American politician (born 1988)

Natalie M. Higgins (born July 24, 1988) is an American politician serving in the Massachusetts House of Representatives. She is a member of the Democratic Party. Natalie is a lifelong Leominster resident, Boston-educated attorney, and former non-profit director and rape crisis counselor.

She is a graduate of Leominster High School, the University of Massachusetts Amherst and the Northeastern University School of Law. As an undergraduate at UMass Amherst, she interned for Jennifer Flanagan, at the time a state representative.
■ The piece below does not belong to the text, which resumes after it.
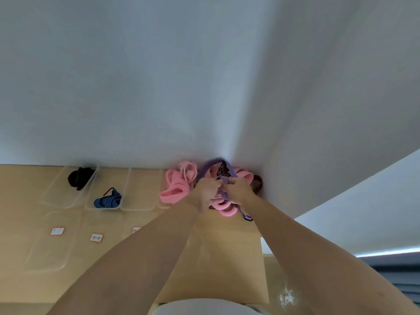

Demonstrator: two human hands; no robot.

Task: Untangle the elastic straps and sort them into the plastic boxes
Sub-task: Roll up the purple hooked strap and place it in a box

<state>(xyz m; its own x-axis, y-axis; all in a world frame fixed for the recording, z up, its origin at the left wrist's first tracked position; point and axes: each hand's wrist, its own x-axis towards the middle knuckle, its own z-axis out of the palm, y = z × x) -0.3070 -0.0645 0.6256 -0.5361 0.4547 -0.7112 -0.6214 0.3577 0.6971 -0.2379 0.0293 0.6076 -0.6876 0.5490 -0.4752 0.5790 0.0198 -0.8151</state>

She was admitted to the Massachusetts Bar in 2014. She is a member of the LGBT community.

==Political career==
Natalie Higgins was elected to the Massachusetts House of Representatives in November 2016 and sworn in as State Representative for the 4th Worcester District (Leominster) on January 4, 2017, and reelected in 2018, and 2020.
In the 2019 - 2020 Legislative session, Higgins is the Vice-Chair of the House Committee on Personnel & Administration.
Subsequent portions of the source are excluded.